Simulation environments such as the open-source Gazebo package can generate realistic sensor data that may be corrupted with varying noise levels.

There are, however, limits to simulation. An application can only simulate characteristics and events for which it is programmed. Internal or external factors are not represented and will not be simulated, leading to problems when the design is translated into hardware. It is also often challenging to build sufficiently representative scenarios, especially when evaluating complex situations and behaviors.

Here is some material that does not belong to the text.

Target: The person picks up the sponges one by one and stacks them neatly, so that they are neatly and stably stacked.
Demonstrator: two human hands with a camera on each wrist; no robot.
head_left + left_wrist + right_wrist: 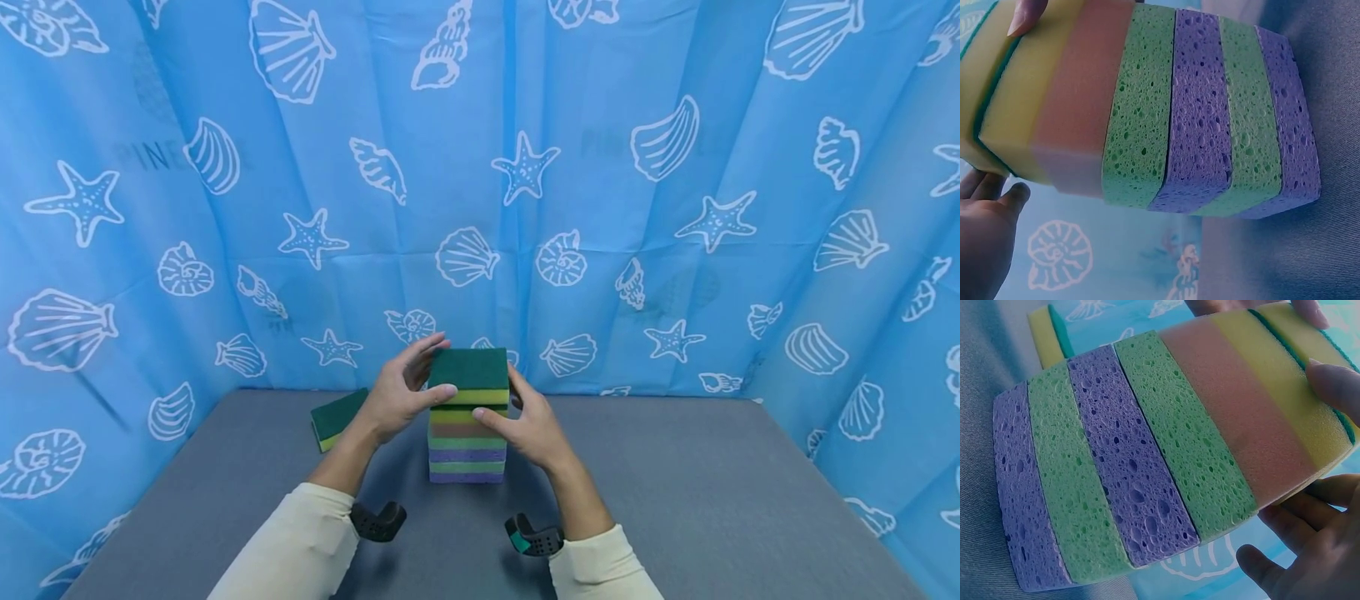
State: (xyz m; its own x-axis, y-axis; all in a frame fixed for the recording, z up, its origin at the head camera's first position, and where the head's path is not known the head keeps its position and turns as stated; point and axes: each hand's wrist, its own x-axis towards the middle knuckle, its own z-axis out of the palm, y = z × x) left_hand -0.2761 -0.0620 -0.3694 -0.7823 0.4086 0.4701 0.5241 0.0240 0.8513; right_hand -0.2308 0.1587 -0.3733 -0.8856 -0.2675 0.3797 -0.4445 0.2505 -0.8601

However, experience with translating simulated designs into the physical environment can be fed back into future projects, which will reduce errors as time goes on. As a result, simulation remains one of the most powerful tools in the armory of the robot engineer.

Key takeaways

  • Most readily available robot operating system (ROS) implementations do not run on a rigid real-time operating system (RTOS), but the components that provide data to the ROS will often need to be based on an RTOS.
  • Engineers can choose from open-source or commercial offerings for ROS, simulation, and RTOS options.
  • Simulation environments cover various needs, from basic motion profiles through physics-assisted kinematics to behavior in complex scenarios.